The sites are tiered up the mountainside, paved, and generously-sized.

But sure enough – not a drop of water at the campground (although the host site was hooked up to water)

I went up to Hyde Memorial State Park to check. While they would’ve had water, the park was closed due to COVID. But in amazing coincidence, was re-opening the very first day of my reservation there on July 5th (unless COVID delayed even that opening – stay tuned).

To review: during the height of climbing COVID cases in New Mexico, in a time when the CDC asks us to vigilant about hand washing and sanitation, there is not a drop of water to be found. Just vault toilets with no hand sanitizer. Well, OK then.

I went into town and bought a blue 6-gallon fresh water jug, and asked a friend who lived in town if I might fill up a few times. Over the course of a few days, five fill-ups lasted me my entire 2-week stay.

Aside from the water issue, the campground and surrounding area are beautiful. The trail behind my site heads up the mountain to some great vistas.

And further up the road towards the ski basin is a long hike to some ever better views. Aspen Vista Trail

While temps down in Santa Fe were in the mid-90s, the daytime temp at the campground never rose above the mid-80s. And it was always cool at night (50s).
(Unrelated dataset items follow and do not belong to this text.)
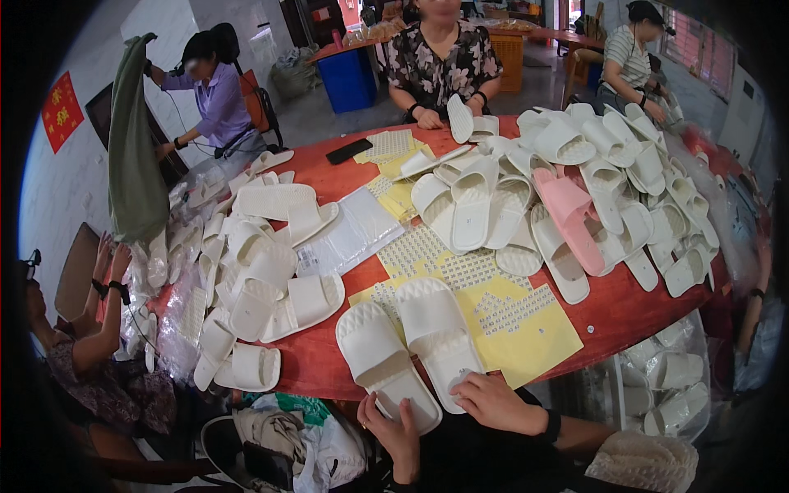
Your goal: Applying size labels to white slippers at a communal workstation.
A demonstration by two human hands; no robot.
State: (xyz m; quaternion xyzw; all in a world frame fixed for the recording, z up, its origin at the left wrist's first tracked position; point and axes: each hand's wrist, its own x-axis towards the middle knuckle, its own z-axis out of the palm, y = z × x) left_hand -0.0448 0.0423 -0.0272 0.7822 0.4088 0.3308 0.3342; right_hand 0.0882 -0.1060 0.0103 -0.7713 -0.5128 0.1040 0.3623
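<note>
Two white slide slippers lie side by side at the table's near edge, heels toward me. My left hand [389,433] is closed round the heel of the left slipper [374,338], its thumb on the footbed. Over the heel of the right slipper [433,319], my right hand [496,403] is bent with its fingertips pressed together on the footbed. Whatever small thing those fingers may pinch is hidden. Partly beneath the slippers and beyond them are yellow sheets [538,349] bearing rows of small labels. A tiny round label [590,329] sits on the red cloth.
White slippers heap at left [267,267] and right, with a pink slipper [567,215] among the right ones. Clear plastic bags [353,230] and a black phone [348,151] lie on the red table [329,177]. Below right stands a clear bin [618,390] of slippers. Several people work around.
</note>
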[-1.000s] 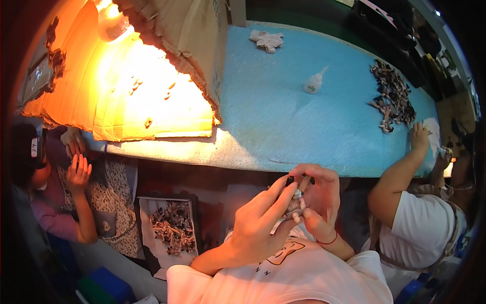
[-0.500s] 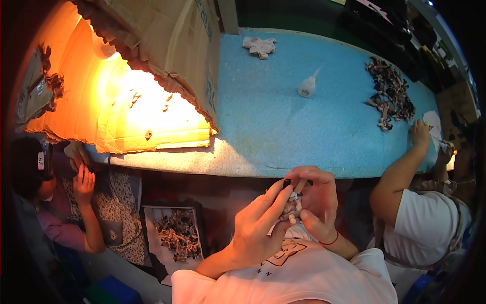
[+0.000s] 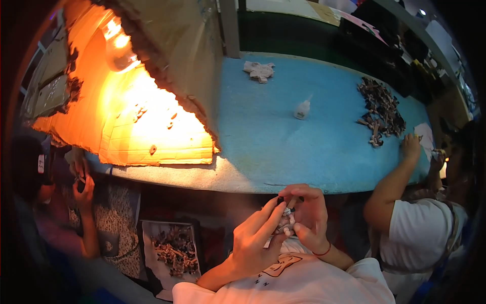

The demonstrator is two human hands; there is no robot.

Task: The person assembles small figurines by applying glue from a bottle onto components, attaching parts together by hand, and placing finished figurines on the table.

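Note:
In front of my chest, at the near edge of the blue table, a small figurine [image 3: 287, 222] is held between both my hands. It has pale rounded parts low down and brown and black parts on top. From the left, my left hand [image 3: 257, 230] pinches it, fingers stretched toward its dark upper end. My right hand [image 3: 312, 219] curls around its other side, thumb against the pale lower part and fingers arched over the top. The fingers cover much of the figurine, so its finer details are hidden.
A cardboard box [image 3: 197, 66] with a bright bulb [image 3: 120, 53] shelters small pieces. On the blue table [image 3: 263, 147] are a white squeeze bottle [image 3: 302, 110], a crumpled cloth [image 3: 259, 71] and a figurine pile [image 3: 380, 111]. A tray [image 3: 152, 238] holds more pieces. Co-workers sit on both sides.
The whole view has tilted, so the table and box sit lower in the picture. My hands keep their hold on the figurine. The left co-worker's raised hand has closed somewhat.

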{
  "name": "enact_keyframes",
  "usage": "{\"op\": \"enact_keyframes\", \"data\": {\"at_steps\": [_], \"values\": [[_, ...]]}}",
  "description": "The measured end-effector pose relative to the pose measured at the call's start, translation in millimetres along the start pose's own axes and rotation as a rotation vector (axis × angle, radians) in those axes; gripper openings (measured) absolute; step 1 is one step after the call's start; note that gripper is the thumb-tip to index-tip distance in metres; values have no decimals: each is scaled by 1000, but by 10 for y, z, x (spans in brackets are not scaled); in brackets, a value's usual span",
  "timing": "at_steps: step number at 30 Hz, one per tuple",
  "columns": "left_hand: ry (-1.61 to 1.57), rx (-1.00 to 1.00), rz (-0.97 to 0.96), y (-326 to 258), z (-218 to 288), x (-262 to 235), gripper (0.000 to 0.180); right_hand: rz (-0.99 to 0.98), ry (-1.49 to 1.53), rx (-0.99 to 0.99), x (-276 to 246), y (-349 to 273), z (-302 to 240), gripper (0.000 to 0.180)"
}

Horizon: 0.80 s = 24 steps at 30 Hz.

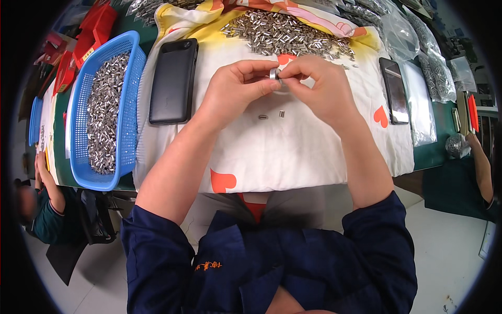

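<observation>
Over the middle of the cloth, my two hands meet at a small silver metal ring. My left hand is closed, pinching the ring between thumb and fingers. Against its right side press the closed fingertips of my right hand; whatever they hold is hidden. Just below the hands lie two loose short metal cylinders, one on its side and another to its right. Beyond my hands spreads a large pile of similar short metal cylinders.
A blue plastic basket of small metal pieces stands at left, beside a black power bank. To the right are a smartphone and clear plastic bags. Red bins sit far left. Other people work at both sides.
</observation>
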<state>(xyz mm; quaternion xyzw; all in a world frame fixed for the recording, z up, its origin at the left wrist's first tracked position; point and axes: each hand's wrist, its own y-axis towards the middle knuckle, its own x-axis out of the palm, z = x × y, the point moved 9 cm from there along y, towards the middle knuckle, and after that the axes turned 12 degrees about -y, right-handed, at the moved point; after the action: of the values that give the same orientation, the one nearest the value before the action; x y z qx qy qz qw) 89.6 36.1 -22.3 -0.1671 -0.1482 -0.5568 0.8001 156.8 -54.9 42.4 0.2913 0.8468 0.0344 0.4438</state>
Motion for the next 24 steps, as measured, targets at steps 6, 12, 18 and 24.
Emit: {"op": "enact_keyframes", "data": {"at_steps": [6,12,18,24], "values": [[10,9,18,9,29,-18,32,38,-97,-25,-26,3,-98,6],[-200,-17,22,25,-20,-77,30,87,-236,-226,-25,-82,-330,19],[-39,-27,-4,-8,-13,11,31,136,-411,-265,-103,-163,-478,33],[389,5,-65,-50,-60,188,30,-68,431,-301,-707,-636,-1057,20]]}}
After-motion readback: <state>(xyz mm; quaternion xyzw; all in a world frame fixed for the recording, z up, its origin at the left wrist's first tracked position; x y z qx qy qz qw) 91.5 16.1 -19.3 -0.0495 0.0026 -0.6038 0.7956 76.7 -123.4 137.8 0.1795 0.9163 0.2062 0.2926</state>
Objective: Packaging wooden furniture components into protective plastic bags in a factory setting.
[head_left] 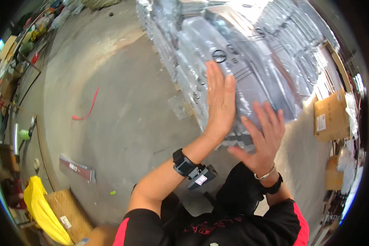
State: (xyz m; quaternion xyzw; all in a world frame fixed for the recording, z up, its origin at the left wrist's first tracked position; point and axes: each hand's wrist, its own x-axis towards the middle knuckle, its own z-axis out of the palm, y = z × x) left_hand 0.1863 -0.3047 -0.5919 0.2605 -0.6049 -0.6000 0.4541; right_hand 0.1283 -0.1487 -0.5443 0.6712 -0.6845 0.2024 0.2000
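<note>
A tall stack of clear plastic-wrapped grey packages [250, 49] stands in front of me on the concrete floor. My left hand [219, 98] lies flat, fingers together, against the near side of the nearest wrapped package [254, 82]. My right hand [263, 135] is spread open, fingers apart, at the lower edge of that same package; whether it touches the wrap I cannot tell. Neither hand grips anything. A black strap with a small device [192, 170] sits on my left wrist, and a bangle [265, 175] and black band on my right.
A red strap [88, 107] lies on the grey floor to the left. A flat dark packet [77, 168] lies nearer. Yellow cloth [43, 209] drapes over a cardboard box [69, 211] at lower left. More cardboard boxes [331, 117] stand at the right, clutter along the left wall.
</note>
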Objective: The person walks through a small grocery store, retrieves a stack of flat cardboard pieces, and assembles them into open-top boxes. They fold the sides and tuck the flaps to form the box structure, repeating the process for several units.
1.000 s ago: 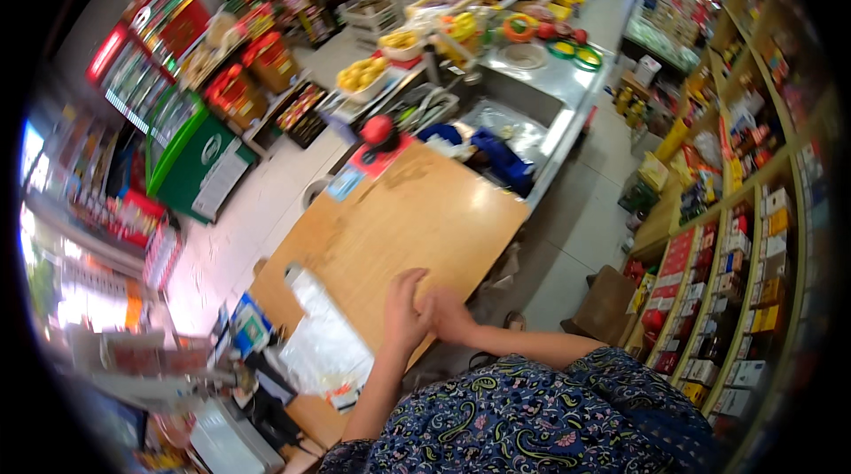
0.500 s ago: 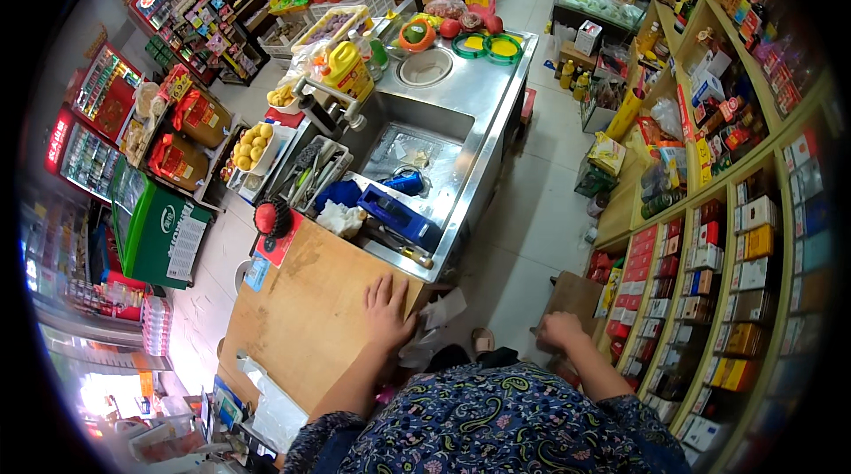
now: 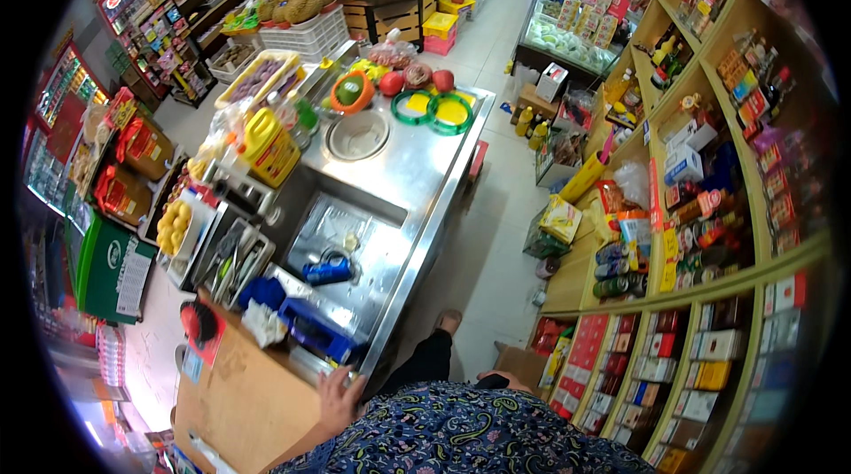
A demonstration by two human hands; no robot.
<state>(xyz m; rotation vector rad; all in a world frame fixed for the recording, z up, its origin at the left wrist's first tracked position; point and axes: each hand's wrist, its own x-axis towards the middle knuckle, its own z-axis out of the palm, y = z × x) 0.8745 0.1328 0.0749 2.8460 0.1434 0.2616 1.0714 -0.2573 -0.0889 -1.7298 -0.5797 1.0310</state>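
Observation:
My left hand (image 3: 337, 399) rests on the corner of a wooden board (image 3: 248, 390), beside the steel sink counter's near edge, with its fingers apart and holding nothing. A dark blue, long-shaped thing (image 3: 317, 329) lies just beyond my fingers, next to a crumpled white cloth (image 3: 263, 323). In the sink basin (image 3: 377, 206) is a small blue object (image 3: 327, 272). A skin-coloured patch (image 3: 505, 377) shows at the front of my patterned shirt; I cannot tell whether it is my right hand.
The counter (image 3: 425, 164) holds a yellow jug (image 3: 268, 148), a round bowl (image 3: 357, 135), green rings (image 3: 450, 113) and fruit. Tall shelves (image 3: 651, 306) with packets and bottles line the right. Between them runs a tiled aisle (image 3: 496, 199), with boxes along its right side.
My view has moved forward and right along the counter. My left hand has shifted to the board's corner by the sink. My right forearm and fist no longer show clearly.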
As I approached the end of my two-week stay, New Mexico’s COVID cases were on such an upswing that the governor gave a press conference, announcing that they would be “pausing” the next phase of reopening. Two days before my stay was to start at Hyde Memorial State Park, I received a robo-call telling me my July 5th reservation would be cancelled.

And this:

Since doors were closing behind me right and left, perhaps it was time to head home.

I’d like to try to swing by Big Bend National Park on the way.

Nope.

Maybe Guadalupe Mountains National Park?

Also closed.

Route 66 via Tucumcari?

I guess not. (Altho technically, they would allow a self-contained trailer)

So how did I drive home? Stay tuned for my next post.

2 thoughts on “Santa Fe, NM

  1. 8/29/2020 Saturday 12:40 pm PDT

    Another wonderful tabadabadoo – thank you, Dan, for sharing your travels ( and travails?). I’m glad you’re catching up on them – Love, Mom.